"Führerscheintourismus"
onlineurteile.de - Im Frühjahr 2004 wurde dem Mann wegen einiger Verkehrsdelikte der Führerschein entzogen. Gleichzeitig ordnete das Amtsgericht an, vor Dezember 2004 dürfe dem Mann keine neue Fahrerlaubnis ausgestellt werden ("Sperrfrist"). Im November erwarb der Autofahrer in der Tschechischen Republik einen neuen Führerschein. Als er im Frühjahr 2005 mit dem Auto unterwegs war und von der Polizei kontrolliert wurde, gab es trotzdem Ärger. Er sei vorsätzlich ohne Fahrerlaubnis gefahren, warf ihm die Staatsanwaltschaft vor. Der Führerschein sei ungültig, weil er in der Sperrzeit ausgestellt wurde.

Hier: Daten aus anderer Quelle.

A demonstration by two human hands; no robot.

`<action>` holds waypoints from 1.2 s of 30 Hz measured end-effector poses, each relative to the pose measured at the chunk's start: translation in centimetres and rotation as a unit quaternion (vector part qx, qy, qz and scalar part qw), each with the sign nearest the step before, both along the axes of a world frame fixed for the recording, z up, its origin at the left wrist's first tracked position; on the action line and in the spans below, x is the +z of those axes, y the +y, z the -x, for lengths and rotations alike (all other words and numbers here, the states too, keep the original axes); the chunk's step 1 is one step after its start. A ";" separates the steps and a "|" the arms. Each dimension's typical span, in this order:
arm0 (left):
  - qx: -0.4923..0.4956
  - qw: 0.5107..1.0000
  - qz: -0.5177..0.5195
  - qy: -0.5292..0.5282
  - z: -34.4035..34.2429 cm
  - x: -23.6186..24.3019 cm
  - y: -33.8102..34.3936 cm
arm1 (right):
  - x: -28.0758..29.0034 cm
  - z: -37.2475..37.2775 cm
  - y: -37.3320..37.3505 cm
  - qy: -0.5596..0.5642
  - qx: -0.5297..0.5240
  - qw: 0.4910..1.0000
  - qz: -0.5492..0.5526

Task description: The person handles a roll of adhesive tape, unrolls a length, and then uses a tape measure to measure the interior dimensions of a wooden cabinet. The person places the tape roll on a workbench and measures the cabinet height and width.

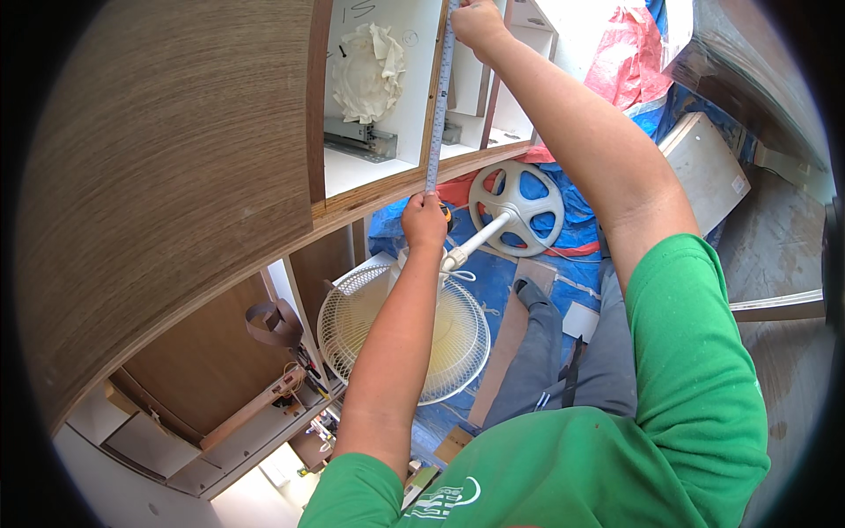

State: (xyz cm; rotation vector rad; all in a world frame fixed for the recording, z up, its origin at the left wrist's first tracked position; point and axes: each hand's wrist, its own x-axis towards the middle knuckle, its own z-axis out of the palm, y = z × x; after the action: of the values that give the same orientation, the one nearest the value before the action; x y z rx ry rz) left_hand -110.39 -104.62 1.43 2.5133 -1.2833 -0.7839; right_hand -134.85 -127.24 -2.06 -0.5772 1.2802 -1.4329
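Observation:
A tape measure blade [439, 110] is pulled out along the front edge of an upright divider in a wooden cabinet [387, 189]. At the lower end, my left hand [425, 220] is closed around the tape measure's case [447, 214], of which a yellow and black bit shows. My right hand [478, 25] is closed on the upper end of the blade, near the top of the divider; its fingertips are partly cut off by the picture's edge. In the compartment left of the blade are a crumpled cream cloth or bag [370, 72] and metal drawer slides [361, 141].
Below my left forearm stands a white pedestal fan [475, 352], its round base [484, 198] on a blue tarp [405, 224]. A wood-grain panel [176, 106] fills the left. Boards [704, 172] lean at the right. Tools [304, 365] sit on a lower shelf.

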 end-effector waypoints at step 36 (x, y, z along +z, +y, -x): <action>-0.011 1.000 0.019 -0.006 -0.2 -0.3 0.0 | 0.0 0.1 0.1 0.000 0.003 1.000 -0.008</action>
State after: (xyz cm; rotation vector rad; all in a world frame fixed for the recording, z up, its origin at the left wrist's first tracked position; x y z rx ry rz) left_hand -110.18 -104.65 1.09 2.4813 -1.3193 -0.7439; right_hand -134.90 -127.15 -2.05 -0.5697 1.2886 -1.4159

Doch das Oberlandesgericht München sprach den Mann frei und verwies auf ein Grundsatzurteil des Europäischen Gerichtshofs (4 St RR 222/06). Der von einem anderen EU-Mitgliedsstaat ausgestellte Führerschein sei ohne jegliche Formalität und Umschreibungsverfahren auch im Inland wirksam und anzuerkennen. Das gelte auch dann, wenn der Betroffene nach deutschem Maßstab seine Fahreignung nicht ausreichend nachgewiesen habe. Das Verbot, vor Ablauf der Sperrfrist eine neue Fahrerlaubnis zu erteilen, gelte nur für inländische Behörden.
Natürlich sei der so genannte "Führerscheintourismus" grundsätzlich unerwünscht. Verkehrssünder besorgten sich anderswo eine EU-Fahrerlaubnis, um die deutschen Vorschriften zu umgehen. Strafbar sei das jedoch nicht. Dass die innerstaatlichen Vorschriften der EU-Länder über die Wiedererteilung von Führerscheinen verschieden seien, sei "unbefriedigend" und führe wohl im Einzelfall auch dazu, dass der Gesichtspunkt der Sicherheit im Straßenverkehr zu kurz komme. Die entsprechende Gesetzeslage zu ändern, liege aber nicht in der Kompetenz deutscher Strafgerichte.